## EXERCISE
If you see a picture in the data below, omit it and copy the rest exactly.

-=-=-

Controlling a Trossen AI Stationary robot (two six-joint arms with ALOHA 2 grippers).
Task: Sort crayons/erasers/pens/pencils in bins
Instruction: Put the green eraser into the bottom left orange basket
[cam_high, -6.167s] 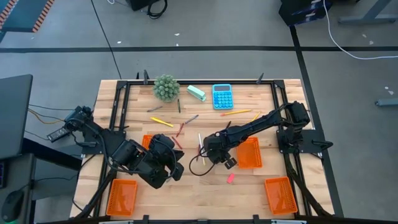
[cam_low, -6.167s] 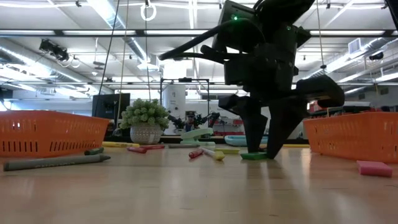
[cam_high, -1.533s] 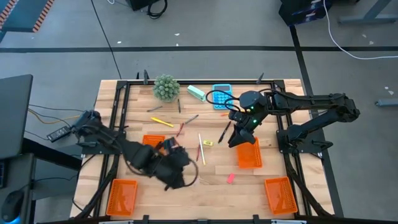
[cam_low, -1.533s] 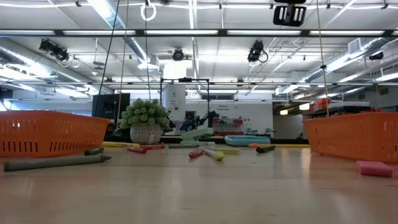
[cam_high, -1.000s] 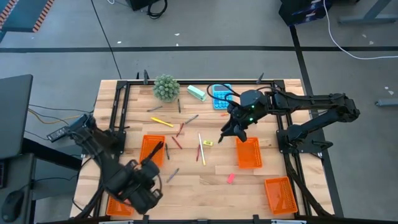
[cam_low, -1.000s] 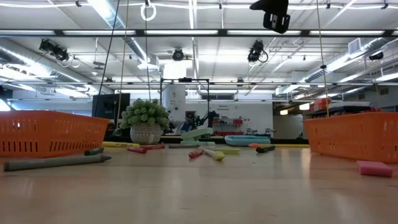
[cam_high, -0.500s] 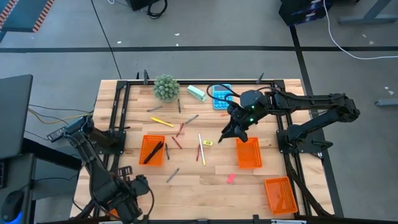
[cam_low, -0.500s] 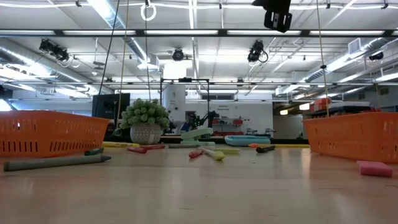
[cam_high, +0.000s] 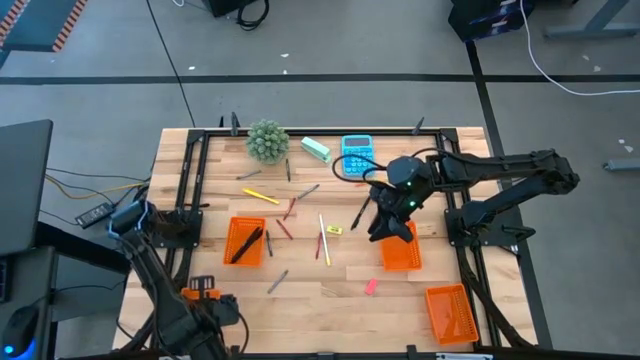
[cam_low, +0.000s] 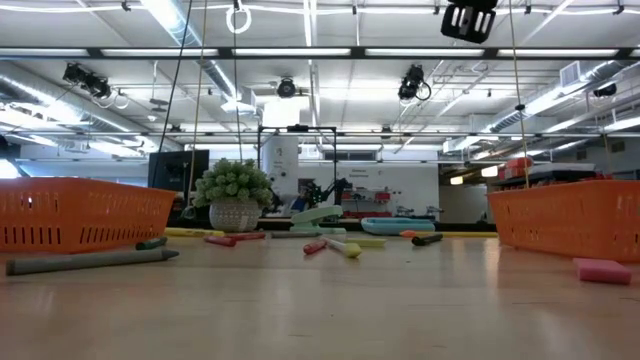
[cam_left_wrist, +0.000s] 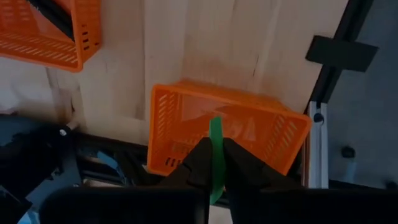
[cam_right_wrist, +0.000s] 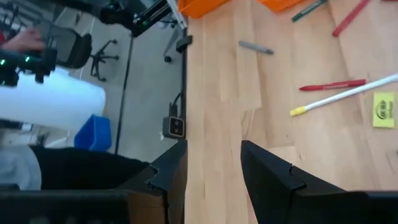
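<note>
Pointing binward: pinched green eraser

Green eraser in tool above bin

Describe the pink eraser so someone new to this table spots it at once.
Start at the orange bin just right of the table's middle in the high view. A little toward the front edge and slightly left of that bin, alone on bare wood, lies the pink eraser. It is the only pink block; the nearest other small block, the yellow eraser, lies farther back.
</note>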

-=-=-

## RESPONSE
Controlling a Trossen AI Stationary robot (two six-joint arms with ALOHA 2 grippers).
Task: Sort crayons/erasers/pens/pencils in bins
Instruction: Put the green eraser into the bottom left orange basket
[cam_high, -6.167s] 
[cam_low, -6.167s] 
[cam_high, -1.533s] 
[cam_low, -1.533s] 
[cam_high, -1.000s] 
[cam_low, -1.000s] 
[cam_high, -0.500s] 
[cam_low, -0.500s] 
[cam_high, +0.000s] 
[cam_low, +0.000s] 
[cam_left_wrist, +0.000s] 
[cam_right_wrist, +0.000s] 
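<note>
Pointing binward: pinched green eraser

Green eraser in tool above bin

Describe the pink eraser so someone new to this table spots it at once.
Start at the orange bin just right of the table's middle in the high view. A little toward the front edge and slightly left of that bin, alone on bare wood, lies the pink eraser. It is the only pink block; the nearest other small block, the yellow eraser, lies farther back.
</note>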

No further output is needed for the exercise.